Tuples
Table of contents
Tuples
Arrays and sequences are homogeneous lists, while tuples can store a fixed-size list of hetherogeneous variables.
let mixedItems = ("Nim", 42, 0.33)
echo mixedItems[1] # will print 42
What makes tuples very nice to use, is that you can name each item:
var
ctgStats: tuple[name: string, size: int, coverage: float]

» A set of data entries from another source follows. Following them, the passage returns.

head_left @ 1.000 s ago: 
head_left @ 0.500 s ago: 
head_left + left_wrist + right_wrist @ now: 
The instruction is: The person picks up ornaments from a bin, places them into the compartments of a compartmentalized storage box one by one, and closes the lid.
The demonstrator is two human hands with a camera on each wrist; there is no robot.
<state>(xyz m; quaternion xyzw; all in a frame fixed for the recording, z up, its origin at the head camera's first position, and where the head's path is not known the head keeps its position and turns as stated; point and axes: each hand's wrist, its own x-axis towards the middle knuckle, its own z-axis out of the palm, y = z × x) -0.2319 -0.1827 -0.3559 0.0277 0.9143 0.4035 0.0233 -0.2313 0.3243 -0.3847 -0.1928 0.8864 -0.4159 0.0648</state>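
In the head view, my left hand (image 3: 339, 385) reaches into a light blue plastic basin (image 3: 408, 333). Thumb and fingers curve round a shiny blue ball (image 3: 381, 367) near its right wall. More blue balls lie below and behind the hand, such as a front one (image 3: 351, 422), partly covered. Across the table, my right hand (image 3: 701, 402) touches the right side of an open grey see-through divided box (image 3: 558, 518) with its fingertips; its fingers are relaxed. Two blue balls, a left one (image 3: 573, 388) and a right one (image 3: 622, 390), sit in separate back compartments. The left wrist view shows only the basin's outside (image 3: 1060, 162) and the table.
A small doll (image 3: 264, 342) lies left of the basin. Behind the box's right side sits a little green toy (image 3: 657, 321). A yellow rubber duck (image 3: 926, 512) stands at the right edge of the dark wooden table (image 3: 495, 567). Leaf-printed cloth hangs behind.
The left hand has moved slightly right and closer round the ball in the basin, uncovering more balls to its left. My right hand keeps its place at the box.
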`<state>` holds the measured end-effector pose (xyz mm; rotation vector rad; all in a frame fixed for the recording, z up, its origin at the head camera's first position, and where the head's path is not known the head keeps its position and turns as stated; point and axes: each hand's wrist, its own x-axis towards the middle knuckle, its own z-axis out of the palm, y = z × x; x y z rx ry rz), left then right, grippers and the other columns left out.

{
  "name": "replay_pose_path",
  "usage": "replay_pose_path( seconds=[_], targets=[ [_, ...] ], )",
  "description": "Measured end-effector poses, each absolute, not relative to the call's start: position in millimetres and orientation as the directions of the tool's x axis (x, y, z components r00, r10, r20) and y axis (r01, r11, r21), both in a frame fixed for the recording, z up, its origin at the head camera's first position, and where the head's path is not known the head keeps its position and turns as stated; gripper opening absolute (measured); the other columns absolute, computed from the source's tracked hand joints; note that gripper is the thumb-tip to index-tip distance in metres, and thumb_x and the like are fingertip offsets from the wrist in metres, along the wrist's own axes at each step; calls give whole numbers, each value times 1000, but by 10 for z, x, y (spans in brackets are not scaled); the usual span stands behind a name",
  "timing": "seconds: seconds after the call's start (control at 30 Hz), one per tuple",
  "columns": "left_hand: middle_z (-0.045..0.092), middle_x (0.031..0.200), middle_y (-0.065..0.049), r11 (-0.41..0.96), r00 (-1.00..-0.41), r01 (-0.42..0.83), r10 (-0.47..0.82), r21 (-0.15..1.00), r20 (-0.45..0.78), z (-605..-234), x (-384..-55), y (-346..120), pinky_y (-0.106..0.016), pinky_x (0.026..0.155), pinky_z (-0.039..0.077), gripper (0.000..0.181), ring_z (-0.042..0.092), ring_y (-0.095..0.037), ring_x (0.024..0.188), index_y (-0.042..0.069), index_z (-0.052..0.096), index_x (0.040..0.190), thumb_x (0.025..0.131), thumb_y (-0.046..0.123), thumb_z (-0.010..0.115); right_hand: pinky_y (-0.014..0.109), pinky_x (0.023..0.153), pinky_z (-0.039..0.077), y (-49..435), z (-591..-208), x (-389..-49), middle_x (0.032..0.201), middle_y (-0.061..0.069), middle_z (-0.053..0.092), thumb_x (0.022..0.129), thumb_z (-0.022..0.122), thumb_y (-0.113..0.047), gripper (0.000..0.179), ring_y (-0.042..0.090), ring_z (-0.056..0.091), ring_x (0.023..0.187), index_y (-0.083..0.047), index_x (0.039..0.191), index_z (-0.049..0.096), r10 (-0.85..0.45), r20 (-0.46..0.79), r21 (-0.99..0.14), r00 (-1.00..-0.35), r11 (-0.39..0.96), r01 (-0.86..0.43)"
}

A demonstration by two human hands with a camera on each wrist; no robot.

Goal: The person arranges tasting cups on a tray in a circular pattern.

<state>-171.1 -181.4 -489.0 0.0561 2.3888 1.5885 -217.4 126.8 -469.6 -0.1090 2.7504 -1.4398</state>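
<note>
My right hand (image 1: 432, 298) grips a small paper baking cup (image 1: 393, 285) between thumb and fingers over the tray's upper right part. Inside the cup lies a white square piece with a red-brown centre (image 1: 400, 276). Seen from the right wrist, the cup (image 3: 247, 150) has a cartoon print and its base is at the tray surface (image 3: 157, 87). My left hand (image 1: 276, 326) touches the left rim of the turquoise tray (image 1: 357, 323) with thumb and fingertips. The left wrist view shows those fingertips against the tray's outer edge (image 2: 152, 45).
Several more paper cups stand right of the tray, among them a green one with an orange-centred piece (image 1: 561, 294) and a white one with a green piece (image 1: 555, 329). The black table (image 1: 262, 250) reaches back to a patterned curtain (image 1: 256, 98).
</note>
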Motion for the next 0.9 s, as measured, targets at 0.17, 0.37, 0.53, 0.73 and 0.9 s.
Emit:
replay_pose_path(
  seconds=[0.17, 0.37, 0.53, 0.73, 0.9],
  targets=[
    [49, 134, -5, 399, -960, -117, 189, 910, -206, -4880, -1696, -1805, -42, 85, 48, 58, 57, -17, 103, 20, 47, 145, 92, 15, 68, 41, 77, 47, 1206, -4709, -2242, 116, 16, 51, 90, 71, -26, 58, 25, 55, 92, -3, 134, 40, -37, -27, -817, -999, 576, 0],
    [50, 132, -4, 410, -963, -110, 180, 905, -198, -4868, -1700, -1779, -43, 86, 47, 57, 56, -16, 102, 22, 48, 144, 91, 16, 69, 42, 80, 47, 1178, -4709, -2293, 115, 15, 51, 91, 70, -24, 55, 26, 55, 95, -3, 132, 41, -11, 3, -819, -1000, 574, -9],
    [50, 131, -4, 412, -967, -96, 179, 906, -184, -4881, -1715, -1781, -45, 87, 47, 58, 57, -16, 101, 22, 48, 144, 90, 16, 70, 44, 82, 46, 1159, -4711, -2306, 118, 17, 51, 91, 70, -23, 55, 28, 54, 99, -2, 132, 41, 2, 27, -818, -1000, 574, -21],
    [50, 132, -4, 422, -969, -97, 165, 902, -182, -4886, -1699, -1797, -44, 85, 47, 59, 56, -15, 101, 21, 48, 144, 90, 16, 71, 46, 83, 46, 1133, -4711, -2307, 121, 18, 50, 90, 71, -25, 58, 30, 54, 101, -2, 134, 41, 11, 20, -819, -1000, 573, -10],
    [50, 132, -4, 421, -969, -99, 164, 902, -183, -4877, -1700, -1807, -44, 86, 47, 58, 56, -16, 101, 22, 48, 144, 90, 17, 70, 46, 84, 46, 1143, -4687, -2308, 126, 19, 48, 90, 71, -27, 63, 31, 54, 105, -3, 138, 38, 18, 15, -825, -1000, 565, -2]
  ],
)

thisCtgStats = (name: "Contig1", size: 1400, coverage: 12.44)
# Access items and edit them:
echo thisCtgStats.name, " size is ", thisCtgStats.size, " bp."
thisCtgStats.name = "Contig_1"
An example
Here we use a tuple to create a custom type (ctgInfo) to store three properties of an assembled contig (the name, the coverage and its length)
# new type that is a tuple
type
ctgInfo = tuple[name: string, cov: float, length: int]
# You can create a sequence of type 'ctgInfo'
var
contigs = newSeq[ctgInfo]()
# Create some instances and make a sequence
var
p1: ctgInfo = (name: "p1", cov: 60.0, length: 10)
p2: ctgInfo = (name: "p2", cov: 20.0, length: 10)
p3: ctgInfo = (name: "p3", cov: 30.0, length: 10)
p4: ctgInfo = (name: "p4", cov: 30.0, length: 10)
assembly = @[p1,p2,p4,p3]
# Or add tuples to the Sequences sequence
contigs.add((name: "p24", cov: 2990.0, length: 10))
contigs.add((name: "p41", cov: 30.0, length: 10))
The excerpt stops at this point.